Polícia rejeita pedidos de proibição
A Flock Safety, fundada em 2017 e sediada em Atlanta, afirma que suas câmeras operam em 6.000 comunidades em todos os estados, exceto no Alasca. A empresa argumenta que o escrutínio ignora o seu registo de segurança pública, alegando que a sua tecnologia ajudou a resolver aproximadamente um milhão de crimes e a reunir cerca de 10.000 pessoas desaparecidas com as suas famílias.
“Pedimos-lhes que trabalhem com as comunidades que utilizam esta tecnologia para decidir que regras devem governá-la e não para espalhar desinformação ou proibir completamente uma ferramenta crítica de segurança pública”, disse MoMo Zhou, vice-presidente de comunicações da Flock.
Grupos de aplicação da lei repetiram essa defesa. Mitchell Davis III, chefe de polícia em Hazel Crest, Illinois, e presidente da Organização Nacional de Executivos Negros de Aplicação da Lei, disse à AP que a tecnologia é “inestimável” e que o debate atual se tornou “perturbador”. Na sua opinião, eliminar completamente as câmaras repete “o proverbial deitar fora o bebé juntamente com a água do banho” – o melhor caminho, argumentou ele, são as orientações adequadas e a responsabilização real pelo uso indevido.

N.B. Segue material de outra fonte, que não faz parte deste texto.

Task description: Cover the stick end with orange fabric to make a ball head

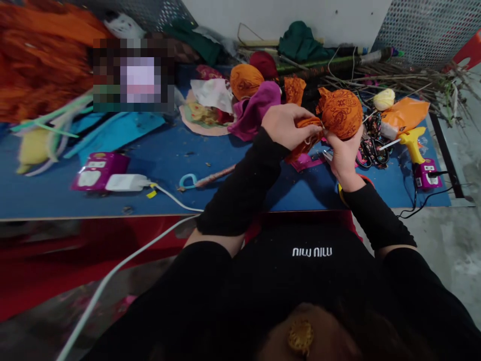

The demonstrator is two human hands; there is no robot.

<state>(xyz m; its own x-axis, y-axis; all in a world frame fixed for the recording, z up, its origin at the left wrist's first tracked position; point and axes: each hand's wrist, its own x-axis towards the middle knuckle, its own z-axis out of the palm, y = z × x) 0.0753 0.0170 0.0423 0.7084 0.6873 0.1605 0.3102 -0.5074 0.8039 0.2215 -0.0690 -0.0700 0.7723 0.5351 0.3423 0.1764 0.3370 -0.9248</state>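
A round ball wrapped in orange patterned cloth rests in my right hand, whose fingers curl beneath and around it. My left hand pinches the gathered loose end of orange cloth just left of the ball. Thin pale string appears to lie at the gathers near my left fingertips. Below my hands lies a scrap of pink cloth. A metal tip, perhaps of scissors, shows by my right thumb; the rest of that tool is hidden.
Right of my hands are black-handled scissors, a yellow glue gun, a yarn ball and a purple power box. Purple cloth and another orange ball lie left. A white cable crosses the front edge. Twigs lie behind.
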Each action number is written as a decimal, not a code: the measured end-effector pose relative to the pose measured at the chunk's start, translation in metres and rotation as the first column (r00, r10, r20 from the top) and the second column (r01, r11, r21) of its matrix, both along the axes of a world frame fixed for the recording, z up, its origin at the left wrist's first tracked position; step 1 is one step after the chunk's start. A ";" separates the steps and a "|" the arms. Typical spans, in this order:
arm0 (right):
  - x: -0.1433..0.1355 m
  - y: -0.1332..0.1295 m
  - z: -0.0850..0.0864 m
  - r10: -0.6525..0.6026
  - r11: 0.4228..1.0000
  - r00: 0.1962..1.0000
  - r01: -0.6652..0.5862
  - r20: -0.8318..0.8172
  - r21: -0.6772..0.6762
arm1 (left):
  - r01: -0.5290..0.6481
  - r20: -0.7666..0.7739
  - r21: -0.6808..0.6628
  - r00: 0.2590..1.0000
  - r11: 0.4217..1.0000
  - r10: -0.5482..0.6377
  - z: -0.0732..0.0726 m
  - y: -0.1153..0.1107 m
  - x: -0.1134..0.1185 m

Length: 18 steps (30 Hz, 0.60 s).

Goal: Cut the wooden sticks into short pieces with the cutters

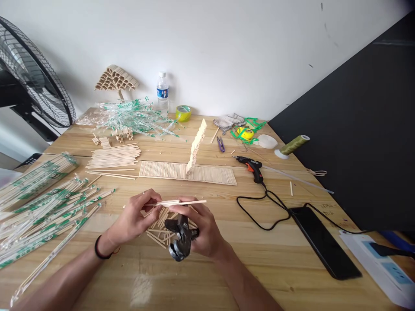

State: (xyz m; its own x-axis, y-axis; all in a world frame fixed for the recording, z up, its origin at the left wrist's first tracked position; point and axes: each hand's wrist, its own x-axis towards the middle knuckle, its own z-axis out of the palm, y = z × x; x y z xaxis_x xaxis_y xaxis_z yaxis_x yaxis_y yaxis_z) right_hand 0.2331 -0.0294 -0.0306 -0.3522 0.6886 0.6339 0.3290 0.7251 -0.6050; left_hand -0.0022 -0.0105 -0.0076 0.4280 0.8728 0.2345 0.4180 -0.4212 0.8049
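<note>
Left hand: grip pinched on thin wooden sticks. Right hand: grip closed round dark metal tool, also touching sticks. All above tabletop, toward near edge; loose pile beneath. Beyond: ribbed wooden strip, jagged piece rising from it. Left edge crowded, crinkly plastic-wrapped bundles. Toward right edge: glue gun, glossy phone.

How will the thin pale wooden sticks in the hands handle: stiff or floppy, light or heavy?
Thin pale wooden sticks: probably stiff, since they run straight without visible sag. Likely light, and perhaps apt to snap if bent hard, being so slim.
</note>
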 end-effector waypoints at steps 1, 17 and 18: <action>0.000 0.000 0.000 0.001 1.000 1.000 -0.001 0.000 0.000 | -0.002 -0.001 -0.002 1.000 1.000 0.002 0.000 0.000 0.000; 0.000 0.000 0.002 0.006 1.000 0.998 -0.006 0.068 0.003 | -0.002 -0.070 0.112 0.998 0.994 0.010 0.004 0.000 0.000; 0.000 0.001 0.004 -0.012 1.000 0.998 0.011 0.058 0.016 | -0.033 -0.068 0.120 0.997 0.992 0.042 0.005 0.001 0.000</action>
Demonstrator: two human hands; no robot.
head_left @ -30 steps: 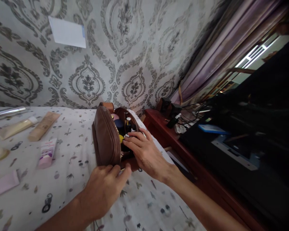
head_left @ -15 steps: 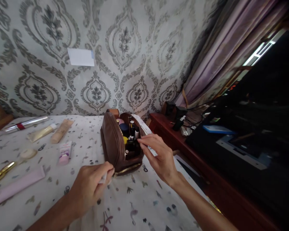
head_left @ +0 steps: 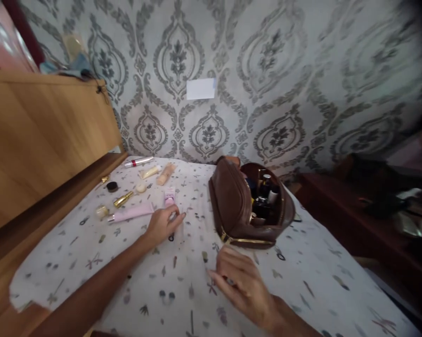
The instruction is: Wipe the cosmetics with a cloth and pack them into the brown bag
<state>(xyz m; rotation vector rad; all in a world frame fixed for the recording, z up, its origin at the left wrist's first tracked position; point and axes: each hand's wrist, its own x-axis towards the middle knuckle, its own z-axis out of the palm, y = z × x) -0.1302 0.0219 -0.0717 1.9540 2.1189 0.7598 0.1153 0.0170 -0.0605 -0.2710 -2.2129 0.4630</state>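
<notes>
On the patterned cloth stands a brown toiletry bag point(head_left: 232, 196), its top unzipped. Several small bottles point(head_left: 266, 184) show inside, one with a white cap. My left hand point(head_left: 163, 224) is curled at the near end of a small pink-and-white tube point(head_left: 169, 195). Something pale shows between its thumb and fingers, too small to make out. In front of the bag, my right hand point(head_left: 244, 283) hovers with loosely bent fingers, thumb apart, and nothing visible in it.
Left of the bag lie a long pink tube point(head_left: 133, 213), a gold tube point(head_left: 123, 199), a beige tube point(head_left: 166, 173), a silver tube point(head_left: 139, 162) and a dark round lid point(head_left: 112, 186). A wooden board point(head_left: 49, 150) borders the left; a dark red cabinet point(head_left: 323, 201) stands right.
The view has swung left. My right hand has left the bag's opening and come back in front of it. My left hand has moved from the bag's front corner to the small tube.
</notes>
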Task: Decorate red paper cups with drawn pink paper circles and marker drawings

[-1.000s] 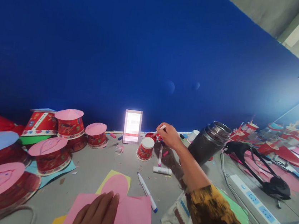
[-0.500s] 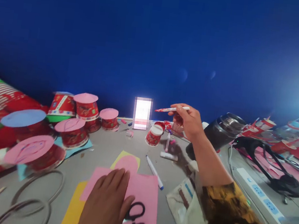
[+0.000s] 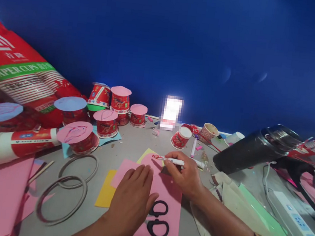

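Observation:
My left hand (image 3: 133, 196) lies flat with its fingers stretched out on pink paper (image 3: 170, 214). Between the fingers of my right hand (image 3: 185, 174) is a white marker (image 3: 174, 160) with a red tip, held nearly level over a pink paper circle (image 3: 151, 159). Under the circle shows yellow paper (image 3: 145, 154). Black-handled scissors (image 3: 158, 224) rest on the pink paper beside my left thumb; their blades are mostly hidden. An orange-yellow sheet (image 3: 105, 189) sticks out left of my left hand.
Red paper cups with pink or blue discs, such as one cup (image 3: 107, 127), stand at the left. Two grey rings (image 3: 61, 200) lie nearer me. A black flask (image 3: 253, 149), a cloth pouch (image 3: 230, 194) and a white power strip (image 3: 295, 221) are at the right.
My right hand has come down with the marker from above the table to the pink circle. The view has shifted left. My left hand remains flat on the paper.

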The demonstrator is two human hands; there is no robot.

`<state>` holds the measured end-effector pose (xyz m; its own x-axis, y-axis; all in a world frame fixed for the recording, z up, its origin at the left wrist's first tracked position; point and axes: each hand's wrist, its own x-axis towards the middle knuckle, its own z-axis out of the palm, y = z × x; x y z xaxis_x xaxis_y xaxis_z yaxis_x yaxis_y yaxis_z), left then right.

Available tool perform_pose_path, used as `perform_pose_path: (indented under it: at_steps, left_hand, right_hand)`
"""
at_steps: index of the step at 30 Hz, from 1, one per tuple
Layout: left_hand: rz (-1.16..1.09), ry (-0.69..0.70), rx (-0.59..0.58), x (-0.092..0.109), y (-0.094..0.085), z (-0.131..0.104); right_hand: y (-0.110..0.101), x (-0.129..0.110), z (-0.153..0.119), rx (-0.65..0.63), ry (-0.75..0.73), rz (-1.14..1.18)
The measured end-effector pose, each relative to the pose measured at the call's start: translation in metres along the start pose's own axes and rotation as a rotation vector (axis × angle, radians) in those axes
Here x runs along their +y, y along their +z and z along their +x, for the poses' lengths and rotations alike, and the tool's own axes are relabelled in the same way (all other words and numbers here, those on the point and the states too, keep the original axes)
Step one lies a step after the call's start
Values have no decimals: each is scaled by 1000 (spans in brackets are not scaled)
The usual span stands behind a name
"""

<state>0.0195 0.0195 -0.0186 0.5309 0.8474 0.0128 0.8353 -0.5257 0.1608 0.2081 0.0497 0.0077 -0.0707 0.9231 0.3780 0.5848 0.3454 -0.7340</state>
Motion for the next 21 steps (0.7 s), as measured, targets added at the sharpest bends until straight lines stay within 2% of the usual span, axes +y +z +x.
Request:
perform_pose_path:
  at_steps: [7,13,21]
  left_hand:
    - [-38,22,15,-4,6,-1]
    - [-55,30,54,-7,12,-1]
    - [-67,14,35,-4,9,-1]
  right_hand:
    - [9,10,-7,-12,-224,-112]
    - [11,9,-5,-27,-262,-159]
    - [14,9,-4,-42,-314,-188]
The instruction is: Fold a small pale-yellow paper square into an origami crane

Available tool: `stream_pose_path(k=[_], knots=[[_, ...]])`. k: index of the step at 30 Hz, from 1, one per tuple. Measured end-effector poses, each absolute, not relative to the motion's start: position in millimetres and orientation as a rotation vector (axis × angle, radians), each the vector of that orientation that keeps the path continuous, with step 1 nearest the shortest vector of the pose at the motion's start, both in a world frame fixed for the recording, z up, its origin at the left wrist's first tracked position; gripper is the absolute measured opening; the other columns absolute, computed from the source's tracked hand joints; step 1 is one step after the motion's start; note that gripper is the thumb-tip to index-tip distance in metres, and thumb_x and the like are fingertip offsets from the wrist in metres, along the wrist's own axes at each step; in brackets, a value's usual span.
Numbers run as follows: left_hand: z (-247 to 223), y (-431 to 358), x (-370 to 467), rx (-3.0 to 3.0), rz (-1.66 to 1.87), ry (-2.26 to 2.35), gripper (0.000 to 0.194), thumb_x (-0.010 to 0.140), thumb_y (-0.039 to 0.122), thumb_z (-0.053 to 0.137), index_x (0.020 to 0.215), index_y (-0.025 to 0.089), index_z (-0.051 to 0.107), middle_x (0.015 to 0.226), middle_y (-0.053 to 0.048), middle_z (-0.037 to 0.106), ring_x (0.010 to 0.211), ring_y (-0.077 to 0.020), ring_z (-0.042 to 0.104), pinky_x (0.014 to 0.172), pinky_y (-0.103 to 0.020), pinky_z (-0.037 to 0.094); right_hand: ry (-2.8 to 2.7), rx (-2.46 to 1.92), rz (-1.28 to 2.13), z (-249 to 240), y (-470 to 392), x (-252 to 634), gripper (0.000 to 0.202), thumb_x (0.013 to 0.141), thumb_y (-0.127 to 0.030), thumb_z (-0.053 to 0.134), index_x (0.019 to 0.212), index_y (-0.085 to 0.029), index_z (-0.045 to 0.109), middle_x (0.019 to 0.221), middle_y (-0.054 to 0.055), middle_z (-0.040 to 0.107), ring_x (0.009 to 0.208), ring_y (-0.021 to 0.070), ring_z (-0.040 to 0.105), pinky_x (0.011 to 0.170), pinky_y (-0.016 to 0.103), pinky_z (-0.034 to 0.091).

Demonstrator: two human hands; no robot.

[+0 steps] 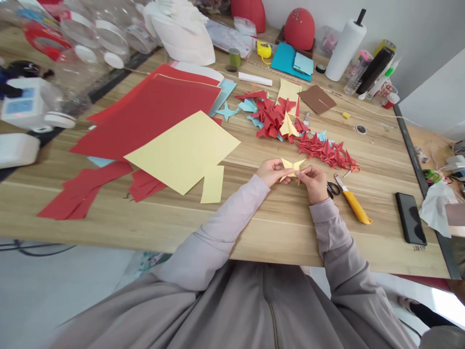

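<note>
Between my two hands is a folded yellow paper star (293, 167), its pointed tips spread above my fingers. My left hand (271, 172) pinches its left side. On the other side my right hand (314, 182) grips it with thumb and forefinger. Just beyond lies a heap of red folded paper stars (272, 116), with blue ones and a yellow one (288, 126) among them. Black-handled scissors (333, 188) rest partly hidden beside my right hand, close to a yellow utility knife (353, 201).
Large red sheets (152, 106) and a yellow sheet (185, 150) cover the left, with cut red strips (85, 189) nearer me. A phone (410, 218) lies at the right edge. Plastic bottles (109, 36), a tape measure (264, 49) and a white bottle (345, 48) stand at the back.
</note>
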State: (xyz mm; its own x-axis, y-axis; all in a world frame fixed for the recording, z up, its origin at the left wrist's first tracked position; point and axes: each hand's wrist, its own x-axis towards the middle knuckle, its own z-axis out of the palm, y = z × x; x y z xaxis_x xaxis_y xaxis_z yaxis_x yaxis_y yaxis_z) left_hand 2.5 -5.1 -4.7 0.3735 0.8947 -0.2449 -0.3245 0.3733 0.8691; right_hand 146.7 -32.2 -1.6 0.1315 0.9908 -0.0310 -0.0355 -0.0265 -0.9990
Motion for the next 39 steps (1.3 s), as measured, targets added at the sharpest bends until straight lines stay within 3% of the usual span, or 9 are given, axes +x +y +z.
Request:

Essa preocupação com o uso indevido não é hipotética. Reportagens investigativas documentaram policiais abusando de dados de placas de veículos para rastrear conexões pessoais, e o litígio sobre as questões constitucionais em torno da rede está em andamento. Durante décadas, os leitores de placas foram uma ferramenta de nicho; A contribuição de Flock foi ligá-los numa grelha pesquisável a nível nacional – e essa escala é precisamente o que transformou uma ferramenta de combate ao crime numa responsabilidade política.
O que a reação significa para a política de IA
Os estrategistas disseram à AP que a luta do rebanho se enquadra num padrão mais amplo: uma reação pública cada vez maior contra poderosas empresas de tecnologia, ligada aos debates sobre a inteligência artificial e o boom dos centros de dados que remodelam as economias locais. Nesse sentido, as câmaras tornaram-se numa guerra por procuração sobre a IA de forma mais ampla – uma peça tangível de infraestrutura de IA que os eleitores podem ver num poste no seu cruzamento.
Para a indústria de IA, a lição é desconfortável. Um produto com valor genuíno para a aplicação da lei, implantado em milhares de comunidades, ainda pode tornar-se um alvo de campanha bipartidária quando o público concluir que a adoção ultrapassou o consentimento. Com o dia das eleições se aproximando e mais estados pesando restrições, a lua de mel política de Flock acabou – e a luta pela vigilância da IA está agora oficialmente em votação.